_PROBLEM DESCRIPTION:_ Collect every line below that contains the word "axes".

_RAW DATA:_
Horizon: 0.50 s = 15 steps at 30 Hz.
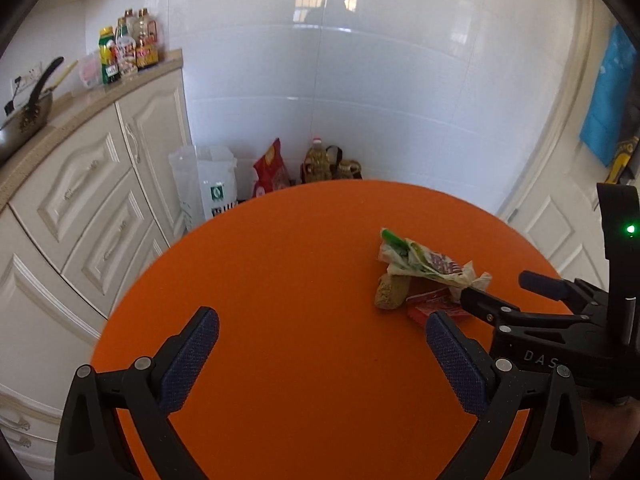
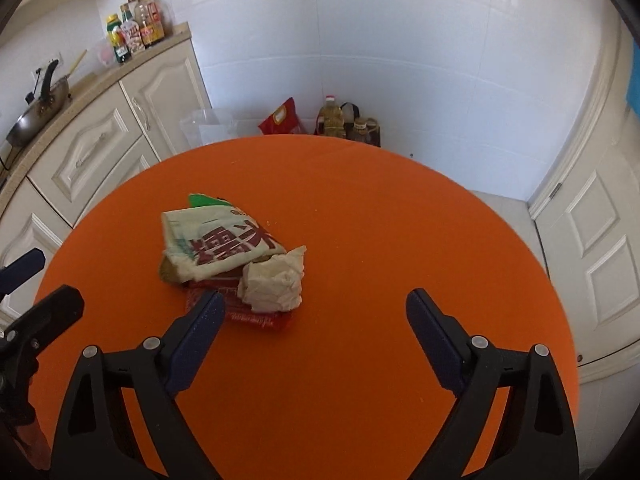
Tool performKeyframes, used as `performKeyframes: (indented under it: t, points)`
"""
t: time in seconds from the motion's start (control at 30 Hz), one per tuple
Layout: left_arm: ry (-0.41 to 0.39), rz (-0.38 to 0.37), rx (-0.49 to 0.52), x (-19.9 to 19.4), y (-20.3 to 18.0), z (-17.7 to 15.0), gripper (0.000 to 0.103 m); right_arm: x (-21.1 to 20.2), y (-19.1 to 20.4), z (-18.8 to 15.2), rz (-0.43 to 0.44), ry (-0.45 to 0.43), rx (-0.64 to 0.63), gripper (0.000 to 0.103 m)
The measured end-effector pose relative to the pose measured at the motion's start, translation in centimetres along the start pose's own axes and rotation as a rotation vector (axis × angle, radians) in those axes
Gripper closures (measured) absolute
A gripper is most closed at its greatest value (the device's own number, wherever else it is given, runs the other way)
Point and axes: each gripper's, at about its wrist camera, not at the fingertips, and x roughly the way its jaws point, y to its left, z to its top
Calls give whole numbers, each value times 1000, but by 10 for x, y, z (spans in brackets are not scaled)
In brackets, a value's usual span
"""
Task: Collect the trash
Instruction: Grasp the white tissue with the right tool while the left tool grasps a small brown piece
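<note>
A small heap of trash lies on the round orange table [image 1: 280, 260] [image 2: 380, 220]. A white-and-green wrapper [image 1: 428, 262] [image 2: 224, 246] with red characters rests on top, beside a crumpled tissue [image 2: 276, 284]. Beneath them are a flat red packet [image 1: 430, 308] [image 2: 248, 316] and a brown lump [image 1: 392, 290]. My right gripper [image 2: 316, 298] [image 1: 496, 286] is open, its left fingertip over the red packet's near edge. My left gripper [image 1: 322, 316] [image 2: 54, 276] is open over bare table, left of the heap. Neither holds anything.
Cream cabinets [image 1: 92, 184] run along the left, with a pan [image 2: 38, 116] and sauce bottles [image 1: 128, 46] on the counter. On the floor behind the table stand a white bag [image 1: 208, 184], a red bag [image 1: 272, 168] and an oil bottle [image 2: 331, 118]. A white door [image 2: 592, 240] is right.
</note>
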Motion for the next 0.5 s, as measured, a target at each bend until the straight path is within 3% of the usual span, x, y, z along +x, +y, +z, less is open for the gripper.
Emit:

_ANSWER SECTION:_
The measured end-effector pose relative to the pose measured at the motion's start, translation in centimetres along the start pose's own axes and rotation as a rotation vector (axis × angle, radians) in those axes
Point and axes: each gripper's, at about its wrist camera, not at the fingertips, and x roughly the way its jaws point, y to its left, z to its top

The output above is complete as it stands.